Some people, including a number of our city’s councillors, believe in “letting the market decide” what kinds of development goes where. I think that most people mean we ought to let consumer needs and desires dictate where various retail goes, that potential home-buyers and renters should decide where residential properties go, and so on.
The unfortunate reality is that almost all of those decisions are made according to one market: the real estate market. Land that’s not zoned for high-density uses, like 562 Wellington St. for example, is cheaper than land that is zoned for it. Properties that have heritage buildings on them, like 183 King St., are cheaper than similar properties that have fewer barriers attached.

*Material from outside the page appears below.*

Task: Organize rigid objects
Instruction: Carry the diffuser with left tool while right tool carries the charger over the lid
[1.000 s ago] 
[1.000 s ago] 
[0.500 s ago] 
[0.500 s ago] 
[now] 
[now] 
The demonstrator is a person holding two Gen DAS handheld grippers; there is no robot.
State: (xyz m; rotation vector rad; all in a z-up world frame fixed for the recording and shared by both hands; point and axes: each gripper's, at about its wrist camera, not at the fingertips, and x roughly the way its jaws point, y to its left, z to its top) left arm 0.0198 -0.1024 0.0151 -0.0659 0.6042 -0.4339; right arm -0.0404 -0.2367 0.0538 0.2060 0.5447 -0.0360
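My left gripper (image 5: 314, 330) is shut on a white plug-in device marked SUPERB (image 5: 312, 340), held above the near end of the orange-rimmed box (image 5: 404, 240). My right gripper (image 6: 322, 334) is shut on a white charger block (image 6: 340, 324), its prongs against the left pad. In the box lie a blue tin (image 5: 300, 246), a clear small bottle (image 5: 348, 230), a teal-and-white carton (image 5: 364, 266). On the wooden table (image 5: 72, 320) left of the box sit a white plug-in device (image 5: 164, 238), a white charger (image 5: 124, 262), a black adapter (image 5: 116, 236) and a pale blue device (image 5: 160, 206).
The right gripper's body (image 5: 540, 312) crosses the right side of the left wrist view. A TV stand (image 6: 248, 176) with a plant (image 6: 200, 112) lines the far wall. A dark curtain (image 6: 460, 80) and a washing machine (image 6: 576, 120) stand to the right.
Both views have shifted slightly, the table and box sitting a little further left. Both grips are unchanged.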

These properties aren’t being purchased in response to a felt need in our communities for just that type of development in just that type of place. They’re purchased because it’s a good business decision. And it’s a good business decision because — like me showing up time after time to get my little sister out of the spot she intentionally got herself into — we keep letting it work for them.
Building a city is by its nature a game of prospecting, and as a long game, buying properties on the hope of their future value isn’t inherently a bad thing. The city benefits from, and even relies on that. But the shortcut version means we allow the properties best suited for intensification to sit under-developed — sometimes as parking lots whose existence is also decided solely by the real estate market — while high rises and major commercial developments go up in less desirable spots.
Developers take out a big stake in London’s future and the best ones are important partners in building our growing city. Not all developers play the backed-into-a-corner game. But the ones who do are not stranded teenagers, so maybe it’s time we showed a little tough love instead of giving them unlimited free rides.